To do
Write the listing out again word for word, skipping each picture.

Recorded data
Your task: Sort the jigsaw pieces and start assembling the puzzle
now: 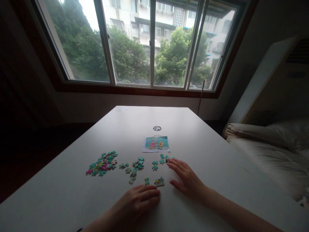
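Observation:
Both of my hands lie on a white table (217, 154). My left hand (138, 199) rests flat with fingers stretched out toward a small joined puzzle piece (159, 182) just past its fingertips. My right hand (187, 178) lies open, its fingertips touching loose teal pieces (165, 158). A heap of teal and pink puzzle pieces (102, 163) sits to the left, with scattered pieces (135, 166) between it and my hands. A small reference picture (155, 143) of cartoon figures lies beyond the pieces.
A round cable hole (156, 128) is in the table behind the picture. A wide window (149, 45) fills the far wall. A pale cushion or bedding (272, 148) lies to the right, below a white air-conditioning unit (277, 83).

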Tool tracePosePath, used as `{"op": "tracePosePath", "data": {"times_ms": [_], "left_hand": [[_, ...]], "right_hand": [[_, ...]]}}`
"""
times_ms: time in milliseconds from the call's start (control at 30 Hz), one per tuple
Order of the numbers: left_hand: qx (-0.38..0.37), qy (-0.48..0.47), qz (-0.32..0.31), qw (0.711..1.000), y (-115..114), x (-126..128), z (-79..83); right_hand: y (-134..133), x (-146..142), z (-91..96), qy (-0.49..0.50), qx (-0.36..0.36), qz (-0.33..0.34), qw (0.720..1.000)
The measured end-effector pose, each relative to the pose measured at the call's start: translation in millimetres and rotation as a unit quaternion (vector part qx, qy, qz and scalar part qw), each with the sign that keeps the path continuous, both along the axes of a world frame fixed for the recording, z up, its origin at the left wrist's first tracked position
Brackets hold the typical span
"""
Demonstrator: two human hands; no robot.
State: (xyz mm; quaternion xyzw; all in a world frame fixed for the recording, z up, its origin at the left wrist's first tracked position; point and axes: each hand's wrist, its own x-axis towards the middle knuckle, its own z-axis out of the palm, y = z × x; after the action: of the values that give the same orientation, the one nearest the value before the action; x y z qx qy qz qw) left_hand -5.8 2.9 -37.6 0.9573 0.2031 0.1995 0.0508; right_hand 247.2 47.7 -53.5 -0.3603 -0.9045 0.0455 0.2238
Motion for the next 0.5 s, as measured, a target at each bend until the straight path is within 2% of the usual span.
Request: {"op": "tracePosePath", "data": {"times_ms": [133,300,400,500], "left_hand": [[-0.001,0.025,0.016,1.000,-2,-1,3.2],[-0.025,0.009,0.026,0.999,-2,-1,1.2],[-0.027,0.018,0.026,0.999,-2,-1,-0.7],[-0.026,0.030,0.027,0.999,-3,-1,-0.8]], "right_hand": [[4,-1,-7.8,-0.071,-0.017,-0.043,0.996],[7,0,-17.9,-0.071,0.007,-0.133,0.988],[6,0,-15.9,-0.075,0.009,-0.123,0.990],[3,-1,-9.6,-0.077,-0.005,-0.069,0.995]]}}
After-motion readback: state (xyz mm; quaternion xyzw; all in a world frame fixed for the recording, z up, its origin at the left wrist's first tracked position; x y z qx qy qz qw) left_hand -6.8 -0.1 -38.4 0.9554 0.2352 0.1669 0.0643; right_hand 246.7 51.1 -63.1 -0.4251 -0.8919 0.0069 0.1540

Task solution
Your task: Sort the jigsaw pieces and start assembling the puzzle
now: 
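Observation:
Both of my hands lie on a white table (217, 154). My left hand (138, 199) rests flat with fingers stretched out toward a small joined puzzle piece (159, 182) just past its fingertips. My right hand (187, 178) lies open, its fingertips touching loose teal pieces (165, 158). A heap of teal and pink puzzle pieces (102, 163) sits to the left, with scattered pieces (135, 166) between it and my hands. A small reference picture (155, 143) of cartoon figures lies beyond the pieces.
A round cable hole (156, 128) is in the table behind the picture. A wide window (149, 45) fills the far wall. A pale cushion or bedding (272, 148) lies to the right, below a white air-conditioning unit (277, 83).
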
Tool tracePosePath, used as `{"op": "tracePosePath", "data": {"times_ms": [_], "left_hand": [[_, ...]], "right_hand": [[_, ...]]}}`
"""
times_ms: time in milliseconds from the call's start (control at 30 Hz), one per tuple
Order of the numbers: left_hand: qx (-0.38..0.37), qy (-0.48..0.47), qz (-0.32..0.31), qw (0.711..1.000), y (-115..114), x (-126..128), z (-79..83); right_hand: y (-134..133), x (-146..142), z (-91..96), qy (-0.49..0.50), qx (-0.36..0.36), qz (-0.33..0.34), qw (0.720..1.000)
The measured end-effector pose, each relative to the pose measured at the call's start: translation in millimetres and rotation as a unit quaternion (vector part qx, qy, qz and scalar part qw), each with the sign that keeps the path continuous, both along the axes of a world frame fixed for the recording, z up, its origin at the left wrist's first tracked position
Brackets hold the typical span
"""
Demonstrator: two human hands; no robot.
State: (xyz mm; quaternion xyzw; all in a world frame fixed for the recording, z up, its origin at the left wrist's first tracked position; point and axes: each hand's wrist, its own x-axis towards the middle knuckle, its own z-axis out of the palm, y = z × x; after the action: of the values that give the same orientation, the one nearest the value before the action; x y z qx qy qz qw) left_hand -5.8 2.9 -37.6 0.9573 0.2031 0.1995 0.0508; right_hand 247.2 47.7 -53.5 -0.3603 -0.9045 0.0455 0.2238
Motion for the next 0.5 s, as measured, a target at each bend until the straight path is within 2% of the usual span.
Request: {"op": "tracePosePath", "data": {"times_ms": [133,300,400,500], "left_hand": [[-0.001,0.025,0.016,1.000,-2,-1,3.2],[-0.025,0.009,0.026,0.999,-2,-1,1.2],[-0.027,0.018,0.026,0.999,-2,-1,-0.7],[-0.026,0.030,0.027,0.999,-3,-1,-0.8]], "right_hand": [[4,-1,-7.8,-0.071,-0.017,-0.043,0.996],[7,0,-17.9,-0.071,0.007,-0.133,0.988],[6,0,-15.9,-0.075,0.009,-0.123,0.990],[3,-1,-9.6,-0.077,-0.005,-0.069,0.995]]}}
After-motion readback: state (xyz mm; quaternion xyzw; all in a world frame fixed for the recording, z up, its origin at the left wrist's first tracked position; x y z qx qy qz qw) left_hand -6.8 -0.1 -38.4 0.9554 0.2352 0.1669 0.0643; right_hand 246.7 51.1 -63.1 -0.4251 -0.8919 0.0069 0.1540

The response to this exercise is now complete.